Fight begins to eradicate fatal parasite; first vaccines delivered following major funding award.
A vaccine developed by University of Melbourne researchers that could eradicate a fatal form of brain disease will be delivered to Peru next week, and could soon be commercially available thanks to multi-million dollar funding.
The parasite Taenia solium causes 50 million tapeworm infections and 50,000 deaths from brain disease in the developing world each year. A major cash injection from the British Government and the Bill and Melinda Gates Foundation means that the vaccine will be registered and be produced on a commercial scale.
Although tapeworms can grow up to metres long and live in humans for years without health implications, their eggs can travel to the brain and cause paralysis and the often fatal condition of neurocysticercosis.
The disease results in cysts on the brain and spinal column, which is the most common cause of acquired epilepsy in the developing world and more than half the world's population living in countries where the parasite is endemic.
Professor Marshall Lightowlers at the Faculty of Veterinary Science has been striving towards the parasite's eradication for almost 30 years.
"I'm in a very lucky position that a lot of people dream and talk about, but virtually nobody reaches," said Professor Lightowlers.
"This disease has been identified as one that could be eradicated from the globe, so this is a very significant hurdle which means the end is well and truly in sight."
Five field trials were carried out in Peru, Cameroon, Mexico and Honduras between 2006 and 2008. All five trials achieved greater than 99% success.
The field trials have proved so successful that the team has been asked to provide 210,000 doses of the vaccine for a separate US$15.7m project funded by the Gates Foundation in Northern Peru, with the first of these doses arriving next week.
They will be used to treat 100,000 pigs in an area where the same number of humans are at risk of contracting the disease in the largest field trial of the vaccine to date.
Professor Lightowlers and his colleagues will travel to the infected regions where they have already trained local people to carry out the vaccinations; some from countries including Peru and Cameroon are now completing doctorates at the University.

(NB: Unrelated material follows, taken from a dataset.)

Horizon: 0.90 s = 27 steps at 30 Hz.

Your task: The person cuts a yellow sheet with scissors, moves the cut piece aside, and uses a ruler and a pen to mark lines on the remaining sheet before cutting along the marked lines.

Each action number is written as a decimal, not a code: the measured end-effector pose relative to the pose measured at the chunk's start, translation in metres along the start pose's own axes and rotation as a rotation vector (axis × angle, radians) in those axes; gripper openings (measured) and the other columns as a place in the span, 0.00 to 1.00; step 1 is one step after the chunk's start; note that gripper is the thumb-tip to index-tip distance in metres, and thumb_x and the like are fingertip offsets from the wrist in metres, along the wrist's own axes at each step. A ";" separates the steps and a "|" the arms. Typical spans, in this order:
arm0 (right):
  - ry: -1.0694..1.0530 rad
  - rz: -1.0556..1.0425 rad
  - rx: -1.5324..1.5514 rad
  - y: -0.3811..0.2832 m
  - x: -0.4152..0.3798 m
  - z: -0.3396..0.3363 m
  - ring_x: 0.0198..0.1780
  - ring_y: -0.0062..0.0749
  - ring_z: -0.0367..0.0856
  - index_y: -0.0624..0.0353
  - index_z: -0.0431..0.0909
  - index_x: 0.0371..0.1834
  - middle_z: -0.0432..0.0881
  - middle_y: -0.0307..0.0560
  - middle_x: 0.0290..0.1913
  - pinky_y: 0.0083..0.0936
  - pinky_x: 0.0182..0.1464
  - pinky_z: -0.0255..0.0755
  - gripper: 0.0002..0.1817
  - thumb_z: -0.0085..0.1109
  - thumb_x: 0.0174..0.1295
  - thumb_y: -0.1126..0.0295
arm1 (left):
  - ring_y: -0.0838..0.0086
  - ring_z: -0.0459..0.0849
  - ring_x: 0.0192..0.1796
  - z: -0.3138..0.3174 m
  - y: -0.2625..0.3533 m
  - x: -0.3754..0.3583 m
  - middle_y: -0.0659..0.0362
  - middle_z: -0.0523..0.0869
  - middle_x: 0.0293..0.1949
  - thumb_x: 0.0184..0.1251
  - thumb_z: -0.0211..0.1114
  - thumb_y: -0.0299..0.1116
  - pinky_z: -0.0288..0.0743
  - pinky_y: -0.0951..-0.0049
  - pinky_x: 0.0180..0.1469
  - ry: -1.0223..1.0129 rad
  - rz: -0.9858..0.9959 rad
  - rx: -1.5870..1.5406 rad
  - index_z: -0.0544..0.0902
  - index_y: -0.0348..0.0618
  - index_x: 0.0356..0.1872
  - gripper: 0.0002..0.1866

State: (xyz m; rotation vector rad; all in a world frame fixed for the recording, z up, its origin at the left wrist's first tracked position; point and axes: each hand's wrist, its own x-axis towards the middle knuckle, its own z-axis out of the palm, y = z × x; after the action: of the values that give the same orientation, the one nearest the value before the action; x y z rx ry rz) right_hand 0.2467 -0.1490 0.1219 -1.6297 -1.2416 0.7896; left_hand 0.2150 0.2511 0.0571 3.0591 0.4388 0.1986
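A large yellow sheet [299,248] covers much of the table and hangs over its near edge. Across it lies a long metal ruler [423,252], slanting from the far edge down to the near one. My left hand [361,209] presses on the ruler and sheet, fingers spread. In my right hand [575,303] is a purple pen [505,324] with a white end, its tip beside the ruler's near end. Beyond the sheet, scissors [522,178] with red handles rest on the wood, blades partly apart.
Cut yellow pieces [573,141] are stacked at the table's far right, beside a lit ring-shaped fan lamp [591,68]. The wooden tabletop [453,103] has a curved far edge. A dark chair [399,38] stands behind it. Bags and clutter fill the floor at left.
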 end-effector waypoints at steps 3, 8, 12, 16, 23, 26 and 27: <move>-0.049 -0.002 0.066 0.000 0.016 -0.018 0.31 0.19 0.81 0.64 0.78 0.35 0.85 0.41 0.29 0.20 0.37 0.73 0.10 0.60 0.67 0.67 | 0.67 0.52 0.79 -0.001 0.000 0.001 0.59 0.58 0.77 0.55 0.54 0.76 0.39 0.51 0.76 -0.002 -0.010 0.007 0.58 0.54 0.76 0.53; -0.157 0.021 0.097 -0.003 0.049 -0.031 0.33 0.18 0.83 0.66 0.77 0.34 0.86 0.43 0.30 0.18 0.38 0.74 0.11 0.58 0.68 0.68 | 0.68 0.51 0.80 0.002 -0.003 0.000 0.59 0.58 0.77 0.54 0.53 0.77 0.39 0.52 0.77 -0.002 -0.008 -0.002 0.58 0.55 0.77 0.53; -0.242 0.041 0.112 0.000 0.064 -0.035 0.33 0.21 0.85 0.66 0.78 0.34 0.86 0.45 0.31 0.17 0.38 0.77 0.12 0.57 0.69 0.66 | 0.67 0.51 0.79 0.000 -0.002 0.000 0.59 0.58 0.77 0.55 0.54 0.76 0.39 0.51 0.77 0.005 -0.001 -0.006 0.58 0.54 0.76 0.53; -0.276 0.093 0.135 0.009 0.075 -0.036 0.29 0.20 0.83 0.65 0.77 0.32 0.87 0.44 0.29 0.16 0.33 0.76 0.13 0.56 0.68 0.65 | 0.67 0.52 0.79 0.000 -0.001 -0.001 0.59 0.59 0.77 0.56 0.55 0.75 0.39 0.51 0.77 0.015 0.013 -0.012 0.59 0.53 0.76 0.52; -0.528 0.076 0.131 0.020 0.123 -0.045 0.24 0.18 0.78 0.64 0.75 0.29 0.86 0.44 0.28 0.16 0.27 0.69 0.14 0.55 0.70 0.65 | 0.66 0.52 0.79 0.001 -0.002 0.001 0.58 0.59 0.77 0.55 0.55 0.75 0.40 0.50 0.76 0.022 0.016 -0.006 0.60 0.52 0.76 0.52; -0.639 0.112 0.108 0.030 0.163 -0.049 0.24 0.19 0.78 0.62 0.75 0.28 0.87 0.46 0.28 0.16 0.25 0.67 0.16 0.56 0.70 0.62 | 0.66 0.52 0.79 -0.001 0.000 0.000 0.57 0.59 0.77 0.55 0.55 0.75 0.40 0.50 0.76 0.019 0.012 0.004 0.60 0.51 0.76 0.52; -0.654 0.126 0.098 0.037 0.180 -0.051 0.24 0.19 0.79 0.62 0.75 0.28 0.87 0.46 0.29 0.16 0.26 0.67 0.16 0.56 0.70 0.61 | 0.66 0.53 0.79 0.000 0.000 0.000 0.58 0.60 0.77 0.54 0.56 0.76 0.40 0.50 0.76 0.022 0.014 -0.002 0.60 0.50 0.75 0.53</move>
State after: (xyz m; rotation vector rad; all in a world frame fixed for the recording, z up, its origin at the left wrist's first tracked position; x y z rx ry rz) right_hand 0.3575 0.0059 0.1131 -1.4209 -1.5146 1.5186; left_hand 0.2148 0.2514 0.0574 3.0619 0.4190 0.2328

University of Melbourne researchers have chosen to immunize pigs instead of humans with two intermuscular injections for piglets that prevent the animals from ever becoming infected but does not remove the disease from animals already infected.
"If we can prove that we can produce the vaccine commercially in a way that works in the field we will be looking at philanthropic groups for whom $100 million or $200 million isn't a lot of money to pay for the millions of doses needed to vaccinate pigs across the globe," he said.
In countries without proper sanitation, and where pigs and humans live in close quarters, there is a constant cycle of re-infection.
Pigs contract the tapeworm parasite from contact with human faeces, it is then passed on to humans who eat improperly cooked pig meat, and then more seriously, from human to human via exposure to tapeworm eggs in human faeces.
The vaccine will be developed and registered for commercial use by UK-based GALVmed, an organisation dedicated to the development of diagnostics, vaccines and medicines to tackle livestock diseases across the world.
GALVmed has secured US$28m from the UK Government's Department for International Development and the Gates Foundation for the development of vaccines, of which approximately US$5m is for the Taenia solium vaccine.
Professor Lightowlers says the vaccination could ultimately be delivered directly in humans, but developing it to that point would be a vastly more expensive process and one that would become irrelevant if the disease can be eradicated in pigs.